● MATERIAL PROVIDED
########

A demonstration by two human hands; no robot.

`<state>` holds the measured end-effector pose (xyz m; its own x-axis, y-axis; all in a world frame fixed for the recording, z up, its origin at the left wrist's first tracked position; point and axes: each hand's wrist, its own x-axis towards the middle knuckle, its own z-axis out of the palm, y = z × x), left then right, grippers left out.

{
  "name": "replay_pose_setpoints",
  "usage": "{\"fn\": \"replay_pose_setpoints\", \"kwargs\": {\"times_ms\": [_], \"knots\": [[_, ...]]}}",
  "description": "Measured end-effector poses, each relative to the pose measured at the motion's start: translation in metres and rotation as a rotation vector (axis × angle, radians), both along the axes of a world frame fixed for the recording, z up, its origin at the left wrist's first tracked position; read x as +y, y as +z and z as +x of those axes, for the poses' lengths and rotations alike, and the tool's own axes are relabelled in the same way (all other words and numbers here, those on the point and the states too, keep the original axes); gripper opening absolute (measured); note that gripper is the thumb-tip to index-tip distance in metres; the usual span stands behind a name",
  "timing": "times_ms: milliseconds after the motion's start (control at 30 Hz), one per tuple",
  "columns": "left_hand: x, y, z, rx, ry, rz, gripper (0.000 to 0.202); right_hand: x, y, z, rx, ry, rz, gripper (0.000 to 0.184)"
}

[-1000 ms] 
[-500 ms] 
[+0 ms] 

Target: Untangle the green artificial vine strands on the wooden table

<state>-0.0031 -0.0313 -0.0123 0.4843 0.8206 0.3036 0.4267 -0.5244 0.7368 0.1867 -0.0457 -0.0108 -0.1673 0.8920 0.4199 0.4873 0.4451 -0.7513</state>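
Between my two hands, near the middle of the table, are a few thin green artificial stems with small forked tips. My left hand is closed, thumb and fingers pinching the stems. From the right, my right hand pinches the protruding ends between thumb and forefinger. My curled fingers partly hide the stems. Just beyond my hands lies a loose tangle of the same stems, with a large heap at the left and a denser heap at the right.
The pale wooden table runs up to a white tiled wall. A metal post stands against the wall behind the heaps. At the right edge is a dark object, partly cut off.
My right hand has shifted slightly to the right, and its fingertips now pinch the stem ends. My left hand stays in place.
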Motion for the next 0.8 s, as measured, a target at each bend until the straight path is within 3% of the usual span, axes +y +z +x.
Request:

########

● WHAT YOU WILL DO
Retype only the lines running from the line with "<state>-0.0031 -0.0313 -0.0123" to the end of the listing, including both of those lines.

● OUTPUT
<state>-0.0031 -0.0313 -0.0123 0.4843 0.8206 0.3036 0.4267 -0.5244 0.7368 0.1867 -0.0457 -0.0108 -0.1673 0.8920 0.4199 0.4873 0.4451 -0.7513</state>
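Between my two hands, near the middle of the table, are a few thin green artificial stems with small forked tips. My left hand is closed, thumb and fingers pinching the stems. From the right, my right hand pinches the protruding ends between thumb and forefinger. My curled fingers partly hide the stems. Just beyond my hands lies a loose tangle of the same stems, with a large heap at the left and a denser heap at the right.
The pale wooden table runs up to a white tiled wall. A metal post stands against the wall behind the heaps. At the right edge is a dark object, partly cut off.
My right hand has shifted slightly to the right, and its fingertips now pinch the stem ends. My left hand stays in place.
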Motion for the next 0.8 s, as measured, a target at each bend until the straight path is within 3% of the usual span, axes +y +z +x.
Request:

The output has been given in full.